Docs Training

Training: Forward Pass, Backward Pass, Optimizers, and Learning

This document covers the full training pipeline: the forward and backward pass mechanics, loss computation, weight update strategies, gradient clipping, TargetProp, and the VGStepBP adaptive rate.


The Training Loop

result, err := poly.Train[float32](network, batches, config)

Train[T Numeric] is the high-level entry point. It wraps trainBatchCPU or trainBatchWGPU depending on config.UseGPU.

type TrainingConfig struct {
    Epochs       int
    LearningRate float32
    LossType     string   // "mse" or "cross_entropy"
    GradientClip float32  // 0 = no clipping
    Verbose      bool
    UseGPU       bool
    DeviceID     int
    TrackPerf    bool
}

A TrainingBatch[T] pairs Input *Tensor[T] with Target *Tensor[T]. Multiple batches are provided as a slice — the loop iterates over batches for each epoch, averages the loss, and prints progress if Verbose = true.


CPU Training: Step by Step

func trainBatchCPU[T Numeric](n *VolumetricNetwork, batch TrainingBatch[T], config *TrainingConfig) float64

1. Forward Pass with History Capture

histIn  [numLayers]*Tensor[T]  ← input to each layer
histPre [numLayers]*Tensor[T]  ← preAct from each layer

curr = batch.Input
for each layer idx:
    histIn[idx] = curr
    pre, post = DispatchLayer(layer, curr, nil)
    histPre[idx] = pre
    curr = post

The history arrays are what make backpropagation possible without a tape. Every layer caches what it received and what it produced before activation.

2. Loss and Gradient Computation

gradOut = ComputeLossGradient(curr, batch.Target, "mse")
lossVal = CalculateLoss(curr, batch.Target, "mse")

MSE loss:

L = (1/N) Σᵢ (output[i] - target[i])²

gradOut[i] = (2/N) × (output[i] - target[i])

3. Backward Pass

_, layerGradients, _ := BackwardPolymorphic(n, gradOut, histIn, histPre)

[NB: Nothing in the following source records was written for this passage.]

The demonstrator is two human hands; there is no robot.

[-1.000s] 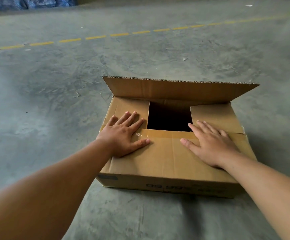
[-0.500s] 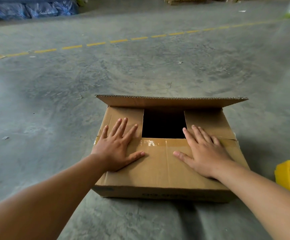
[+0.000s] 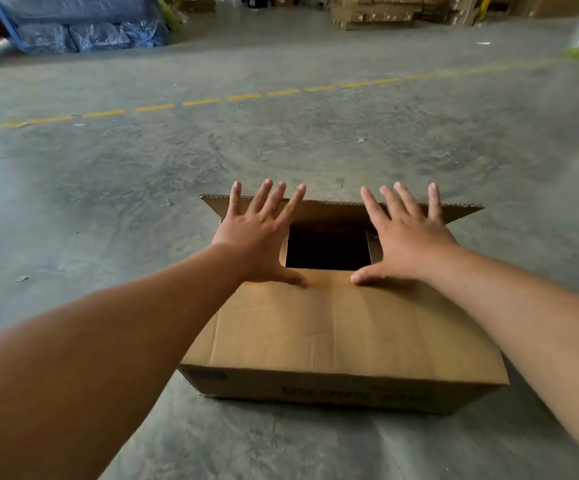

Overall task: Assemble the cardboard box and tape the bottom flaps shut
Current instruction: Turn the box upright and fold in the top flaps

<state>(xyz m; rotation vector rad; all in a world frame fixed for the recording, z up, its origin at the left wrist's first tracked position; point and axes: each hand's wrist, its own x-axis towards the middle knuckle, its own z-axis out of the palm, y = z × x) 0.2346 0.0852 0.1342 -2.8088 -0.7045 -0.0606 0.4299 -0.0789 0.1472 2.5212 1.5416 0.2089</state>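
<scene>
— Sitting on the concrete floor (image 3: 108, 209) right in front of the person, the cardboard box (image 3: 336, 327) has its near long flap (image 3: 343, 320) folded flat over the top, and a dark square gap (image 3: 327, 249) shows between that flap and the far one

— And the far flap?

— The far flap (image 3: 333, 209) stands up at a slant along the back edge, its corrugated rim showing. Two short side flaps lie folded in beneath, mostly hidden by the hands

— What are the hands doing?

— Both are spread wide with fingers splayed, gripping nothing. The left hand (image 3: 260, 233) and the right hand (image 3: 409, 233) sit either side of the gap, each thumb touching the far edge of the near flap, fingertips reaching up to the far flap's rim. Whether the fingertips touch that rim, I cannot tell

— Anything further out?

— A dashed yellow line (image 3: 246, 97) crosses the floor beyond the box. Past it, blue plastic-wrapped bundles (image 3: 83, 32) sit at the far left, and stacked cartons (image 3: 378, 12) stand at the far back. Blurred print runs along the box's near side
</scene>
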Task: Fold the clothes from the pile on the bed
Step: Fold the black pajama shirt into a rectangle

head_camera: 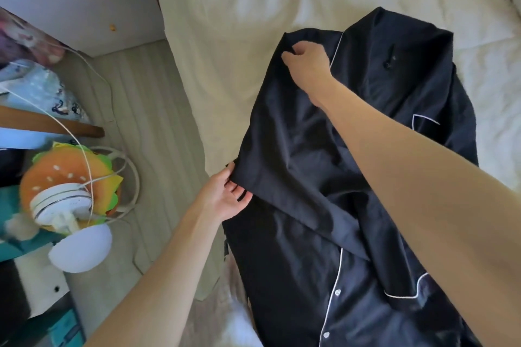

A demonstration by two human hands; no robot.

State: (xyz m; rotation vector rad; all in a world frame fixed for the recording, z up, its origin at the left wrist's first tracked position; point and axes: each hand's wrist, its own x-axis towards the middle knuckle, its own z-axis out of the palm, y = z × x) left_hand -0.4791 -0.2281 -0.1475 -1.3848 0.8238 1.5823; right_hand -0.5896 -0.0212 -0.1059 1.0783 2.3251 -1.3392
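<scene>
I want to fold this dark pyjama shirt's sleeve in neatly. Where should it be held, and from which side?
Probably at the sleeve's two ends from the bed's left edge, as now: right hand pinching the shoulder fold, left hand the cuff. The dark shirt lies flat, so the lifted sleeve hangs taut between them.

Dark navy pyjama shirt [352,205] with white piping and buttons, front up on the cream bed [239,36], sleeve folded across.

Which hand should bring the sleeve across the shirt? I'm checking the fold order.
Probably the left hand: it pinches the sleeve's loose end. The right hand grips the shoulder end, anchoring it.
</scene>
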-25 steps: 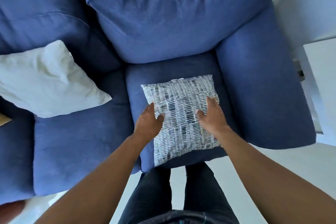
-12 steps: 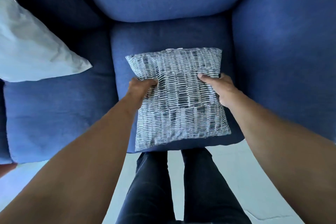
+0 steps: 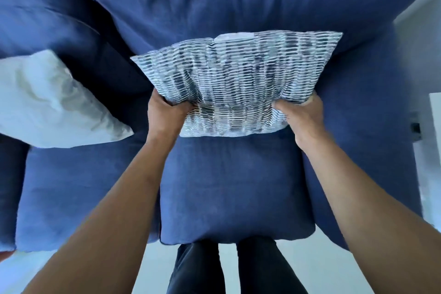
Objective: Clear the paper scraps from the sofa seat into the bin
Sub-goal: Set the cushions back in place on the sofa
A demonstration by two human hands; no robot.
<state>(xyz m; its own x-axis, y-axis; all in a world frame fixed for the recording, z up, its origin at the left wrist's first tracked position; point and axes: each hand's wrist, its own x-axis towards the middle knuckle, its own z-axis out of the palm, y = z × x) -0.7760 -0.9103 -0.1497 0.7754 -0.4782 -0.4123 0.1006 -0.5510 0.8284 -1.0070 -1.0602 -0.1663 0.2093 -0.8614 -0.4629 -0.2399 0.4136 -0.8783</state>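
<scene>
Both hands, left [image 3: 164,114] and right [image 3: 301,118], clutch the blue-and-white woven-pattern square cushion [image 3: 233,79], bunching its fabric. It hangs above the soft navy fabric sofa seat [image 3: 236,186].

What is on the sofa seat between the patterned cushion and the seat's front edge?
In the head view, that stretch of the sofa seat below the patterned cushion is bare blue fabric, with no paper scraps showing; the left hand and right hand grip the cushion.

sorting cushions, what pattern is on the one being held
Navy and white woven dashes on the cushion; head view.
</scene>
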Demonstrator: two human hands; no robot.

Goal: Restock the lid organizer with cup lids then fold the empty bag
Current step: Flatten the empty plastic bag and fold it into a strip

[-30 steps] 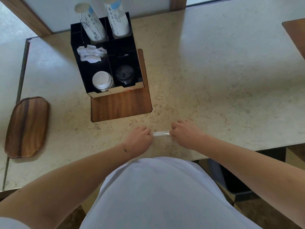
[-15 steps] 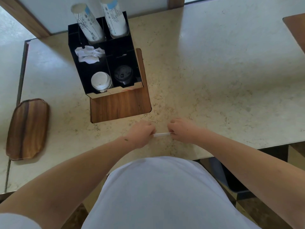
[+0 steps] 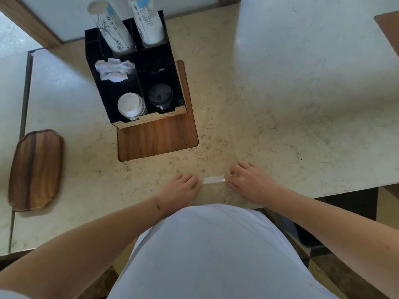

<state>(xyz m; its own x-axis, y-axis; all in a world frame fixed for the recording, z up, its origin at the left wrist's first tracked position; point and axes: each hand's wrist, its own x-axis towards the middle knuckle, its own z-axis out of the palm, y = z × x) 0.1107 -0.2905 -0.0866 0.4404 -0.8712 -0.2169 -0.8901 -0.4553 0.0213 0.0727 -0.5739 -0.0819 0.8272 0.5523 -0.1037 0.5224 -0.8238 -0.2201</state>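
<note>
The empty clear bag (image 3: 214, 180) lies folded into a narrow strip on the stone counter near its front edge. My left hand (image 3: 180, 188) pinches its left end and my right hand (image 3: 248, 182) pinches its right end, both resting on the counter. The black lid organizer (image 3: 133, 67) stands at the back left. Its front left compartment holds a stack of white lids (image 3: 130, 105), and the front right one holds black lids (image 3: 160, 97). A crumpled white napkin (image 3: 115, 69) fills a middle compartment.
Two stacks of paper cups (image 3: 112, 24) rise from the organizer's rear slots. The organizer stands on a wooden board (image 3: 157, 139). A wooden tray (image 3: 35, 169) lies at the left. Another wooden piece (image 3: 388, 26) shows at the far right edge.
Both hands stayed on the bag strip and shifted only slightly; the strip looks a little longer between them. The camera moved a bit.
</note>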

BackwardPolymorphic walks the grid in reverse order (Z high to low, Y high to low, X high to low, L high to low). At each step:

gIn, gW = DispatchLayerBackward(layer, currentGrad, histIn[idx], nil, histPre[idx])
currentGrad = gIn                   ← flows back to previous layer
layerGradients[idx] = {gIn, gW}    ← stored for weight update

The backward pass for Dense computes:

gradPre[b,o] = gradOutput[b,o] × activation'(preAct[b,o])

gradWeights[o,i] += input[b,i] × gradPre[b,o]   (accumulated over batch)
gradInput[b,i]   += W[o,i] × gradPre[b,o]

4. Weight Update

for idx := range n.Layers {
    if layerGradients[idx][1] != nil {
        gW := ConvertTensor[T, float32](layerGradients[idx][1])
        ApplyRecursiveGradients(l, gW, config.LearningRate)
    }
}

ApplyRecursiveGradients calls WeightStore.ApplyGradients(gW, lr):

Master[i] -= lr × gradWeights[i]

After this, all cached Versions and GPUWeights are cleared, forcing re-quantization on the next forward pass.

ApplyRecursiveGradients also recurses into ParallelBranches and SequentialLayers, using the Nested structure of the returned gradWeights tensor to route updates to the correct sub-layer.


GPU Training: BeginFrame / FlushFrame

The GPU training path batches the entire forward + backward + weight-update into one command buffer:

ctx.BeginFrame()         ← create shared CommandEncoder
  │
  ├── forward pass: DispatchForwardLayer per layer
  ├── loss grad: DispatchMSEGradPartialLoss
  ├── backward: DispatchActivationBackward + DispatchBackwardLayer per layer
  └── update: DispatchApplyGradients per layer

ctx.FlushFrame()         ← ONE submit + destroy temp uniform bufs
  │
ReadBuffer(partialsBuf) ← only reads back numWG × float32 scalars

The loss value is computed from partial sums: numWG = (totalOutput + 255) / 256 workgroups each sum 256 elements. The Go side only reads back numWG floats rather than the full output tensor.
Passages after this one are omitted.